One day I opened my door to see the entire stairwell sparkling clean. WOW!! The same women who sweep our campus have been contracted to keep the apartment building stairwells clean as well. What a pleasure it is to see a nice, clean stairwell and to not be plagued by dust and mosquitoes every time I open my door!

The stairwell cleaning didn’t start until my new neighbors moved in upstairs. Nor did the increased security measures.

More than a few times when arriving home late I found myself locked out of my building. The stairwell door had a latch and a locking mechanism, but the lock itself had been removed. There had been a lock, briefly, and I had a key to it but it never did work very well and was eventually removed. At day’s end the workmen felt confident in latching the stairwell entrance, totally forgetting the lone resident of the building who might need to get in.
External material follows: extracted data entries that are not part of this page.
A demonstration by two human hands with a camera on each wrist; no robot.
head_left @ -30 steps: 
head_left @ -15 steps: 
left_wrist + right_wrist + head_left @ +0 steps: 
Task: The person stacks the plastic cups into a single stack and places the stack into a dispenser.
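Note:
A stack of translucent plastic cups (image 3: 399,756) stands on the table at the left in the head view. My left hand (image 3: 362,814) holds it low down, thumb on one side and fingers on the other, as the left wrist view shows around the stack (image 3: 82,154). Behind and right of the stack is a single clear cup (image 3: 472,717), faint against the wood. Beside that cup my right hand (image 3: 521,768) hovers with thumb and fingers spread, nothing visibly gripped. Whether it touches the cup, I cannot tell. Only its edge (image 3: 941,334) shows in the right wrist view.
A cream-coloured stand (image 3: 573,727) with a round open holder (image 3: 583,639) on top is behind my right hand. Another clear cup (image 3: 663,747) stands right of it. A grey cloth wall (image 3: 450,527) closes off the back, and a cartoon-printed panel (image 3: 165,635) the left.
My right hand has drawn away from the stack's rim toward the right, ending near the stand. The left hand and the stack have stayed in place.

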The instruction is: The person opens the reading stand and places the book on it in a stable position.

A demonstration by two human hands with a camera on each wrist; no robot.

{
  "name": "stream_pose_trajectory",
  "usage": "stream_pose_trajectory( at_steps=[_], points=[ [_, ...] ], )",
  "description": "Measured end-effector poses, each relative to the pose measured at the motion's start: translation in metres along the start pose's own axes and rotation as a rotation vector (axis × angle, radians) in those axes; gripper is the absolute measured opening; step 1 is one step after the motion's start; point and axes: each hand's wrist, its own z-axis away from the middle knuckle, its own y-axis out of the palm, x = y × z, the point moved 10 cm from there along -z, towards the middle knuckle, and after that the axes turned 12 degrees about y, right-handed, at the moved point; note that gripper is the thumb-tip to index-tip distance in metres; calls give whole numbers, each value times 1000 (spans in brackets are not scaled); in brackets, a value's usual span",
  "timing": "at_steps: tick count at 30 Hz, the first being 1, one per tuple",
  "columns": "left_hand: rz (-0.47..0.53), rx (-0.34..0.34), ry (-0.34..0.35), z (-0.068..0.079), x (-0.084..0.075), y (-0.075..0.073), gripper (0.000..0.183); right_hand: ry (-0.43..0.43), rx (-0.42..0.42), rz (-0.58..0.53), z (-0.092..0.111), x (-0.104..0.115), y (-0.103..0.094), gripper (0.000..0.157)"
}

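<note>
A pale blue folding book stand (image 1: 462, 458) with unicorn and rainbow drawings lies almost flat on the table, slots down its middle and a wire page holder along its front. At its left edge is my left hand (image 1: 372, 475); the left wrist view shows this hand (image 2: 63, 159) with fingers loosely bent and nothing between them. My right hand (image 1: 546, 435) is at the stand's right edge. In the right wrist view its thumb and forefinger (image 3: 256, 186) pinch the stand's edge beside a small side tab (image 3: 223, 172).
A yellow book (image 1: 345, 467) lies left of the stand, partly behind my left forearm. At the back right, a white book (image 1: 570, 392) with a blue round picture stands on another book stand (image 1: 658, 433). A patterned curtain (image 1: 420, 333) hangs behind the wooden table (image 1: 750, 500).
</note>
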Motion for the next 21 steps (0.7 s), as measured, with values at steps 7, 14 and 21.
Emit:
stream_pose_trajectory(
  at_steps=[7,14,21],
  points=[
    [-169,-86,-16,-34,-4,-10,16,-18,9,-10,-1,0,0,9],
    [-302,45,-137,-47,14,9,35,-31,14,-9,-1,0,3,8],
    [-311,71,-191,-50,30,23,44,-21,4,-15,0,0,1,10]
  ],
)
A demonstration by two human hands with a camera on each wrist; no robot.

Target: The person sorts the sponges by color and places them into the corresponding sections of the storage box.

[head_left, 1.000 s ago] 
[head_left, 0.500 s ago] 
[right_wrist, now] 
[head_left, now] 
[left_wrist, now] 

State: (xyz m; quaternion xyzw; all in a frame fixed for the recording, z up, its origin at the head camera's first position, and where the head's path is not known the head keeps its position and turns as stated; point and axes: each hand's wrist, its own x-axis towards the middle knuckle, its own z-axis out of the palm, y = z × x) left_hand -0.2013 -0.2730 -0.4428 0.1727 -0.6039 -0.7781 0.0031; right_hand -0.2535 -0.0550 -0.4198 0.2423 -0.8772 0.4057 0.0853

My only way into the building was to climb the stairs in the neighboring stairwell, cross over the roof and climb back down 6 flights of stairs to my place.

Strange that the neighboring stairwell, with a working lock and no residents was always left open while the stairwell with a broken lock and a resident always got latched shut.

One night, after being locked out for the umpteenth time, appealing for help from Sam, and then the community maintenance supervisor (who told me he just climbs the other stairs and crosses the roof, as I had been doing when locked out), I decided to take matters into my own hands. I removed the latch. Proud of my small act of vandalism, for the next 3 weeks I gloated that I would never again be locked out of my own home.

And then my neighbors moved in. Apparently their complaints and security concerns have more weight than mine. Probably because they are paying customers and I’m a freeloader. It was only after they moved in that gas was finally pumped to my building, the stairwell was cleaned and is now maintained, and that the entrance door is fixed with a new, working lock installed.  

It doesn’t matter how it all came about. I have gas (YAY!), a clean stairwell (YIPPEE!), a secured building (YAHOO!), a water leak (BOO!) and other novelties.